▶ **Description of the task**
Extract from the listing each line in which the word "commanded" appears.

▶ **Source data**
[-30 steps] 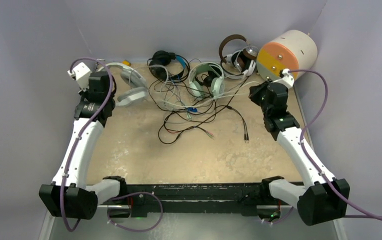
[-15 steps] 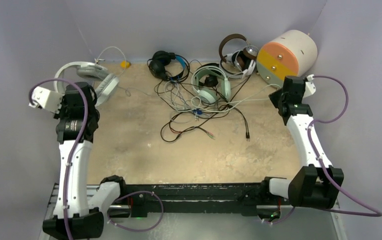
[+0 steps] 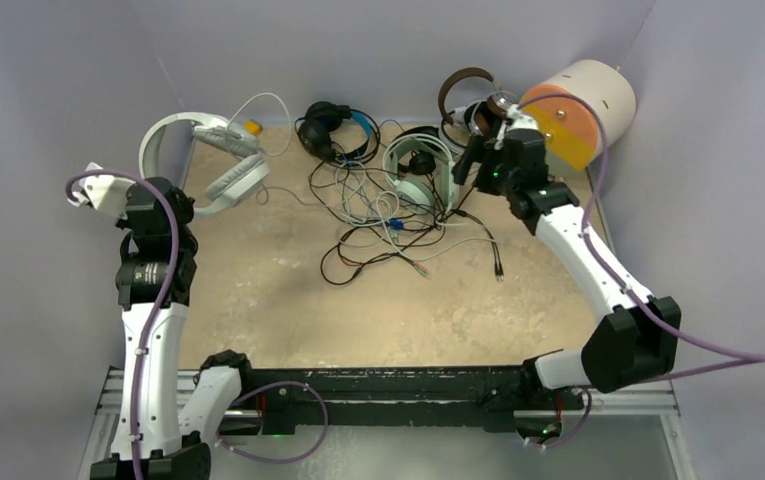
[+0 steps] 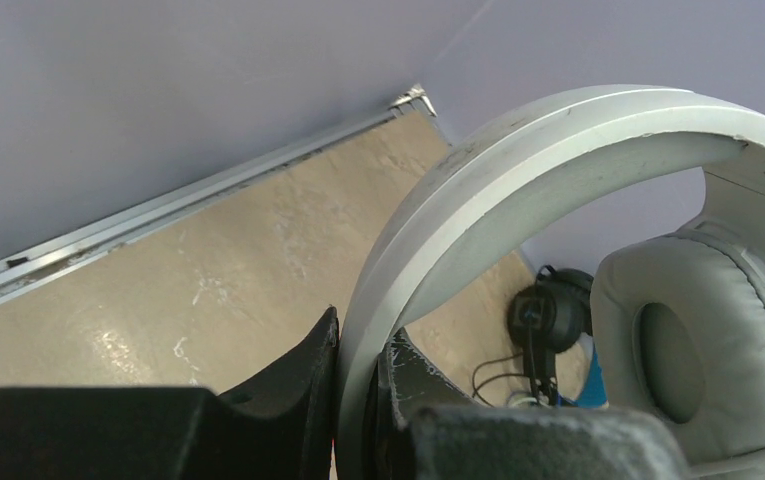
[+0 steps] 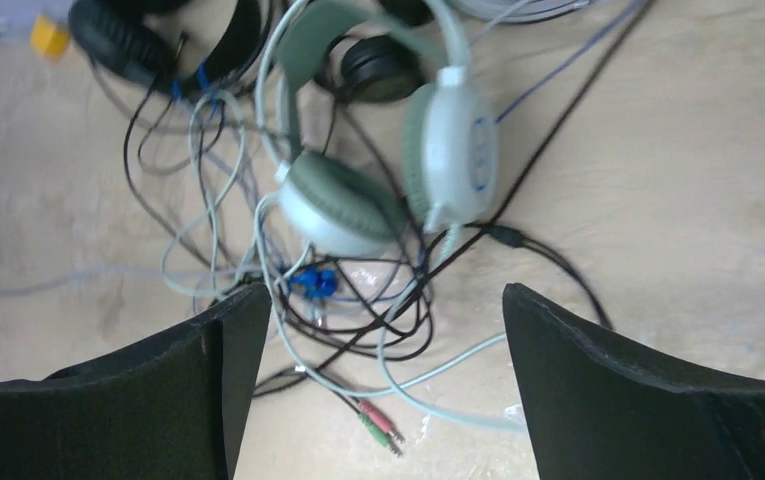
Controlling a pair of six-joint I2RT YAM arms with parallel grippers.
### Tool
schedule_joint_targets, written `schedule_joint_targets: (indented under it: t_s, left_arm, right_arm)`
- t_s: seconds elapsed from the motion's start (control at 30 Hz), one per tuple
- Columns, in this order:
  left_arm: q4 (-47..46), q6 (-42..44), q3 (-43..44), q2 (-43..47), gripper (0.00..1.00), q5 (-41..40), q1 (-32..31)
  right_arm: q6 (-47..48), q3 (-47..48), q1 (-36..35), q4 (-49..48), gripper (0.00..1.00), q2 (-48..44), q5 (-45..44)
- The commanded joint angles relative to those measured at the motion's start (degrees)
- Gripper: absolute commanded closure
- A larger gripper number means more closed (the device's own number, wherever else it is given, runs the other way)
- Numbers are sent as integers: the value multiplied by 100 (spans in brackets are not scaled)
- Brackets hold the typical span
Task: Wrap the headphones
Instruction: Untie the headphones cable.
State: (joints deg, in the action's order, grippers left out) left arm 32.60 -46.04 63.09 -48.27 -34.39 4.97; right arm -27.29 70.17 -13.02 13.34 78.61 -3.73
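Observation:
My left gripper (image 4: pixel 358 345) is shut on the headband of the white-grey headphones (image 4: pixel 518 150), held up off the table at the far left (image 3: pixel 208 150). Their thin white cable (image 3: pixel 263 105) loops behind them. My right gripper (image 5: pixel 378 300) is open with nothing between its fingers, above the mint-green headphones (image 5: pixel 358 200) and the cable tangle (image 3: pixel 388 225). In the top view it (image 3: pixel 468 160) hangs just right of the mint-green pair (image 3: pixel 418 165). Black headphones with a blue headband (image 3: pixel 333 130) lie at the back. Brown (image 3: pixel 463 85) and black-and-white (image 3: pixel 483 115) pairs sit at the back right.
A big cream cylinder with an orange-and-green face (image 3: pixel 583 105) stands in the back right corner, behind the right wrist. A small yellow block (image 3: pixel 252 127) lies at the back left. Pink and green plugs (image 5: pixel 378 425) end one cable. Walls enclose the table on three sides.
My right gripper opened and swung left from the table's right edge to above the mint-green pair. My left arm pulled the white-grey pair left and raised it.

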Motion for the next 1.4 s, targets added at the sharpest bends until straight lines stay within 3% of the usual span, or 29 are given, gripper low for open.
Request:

▶ **Answer to this task**
- The commanded joint angles relative to those measured at the motion's start (degrees)
- Gripper: absolute commanded closure

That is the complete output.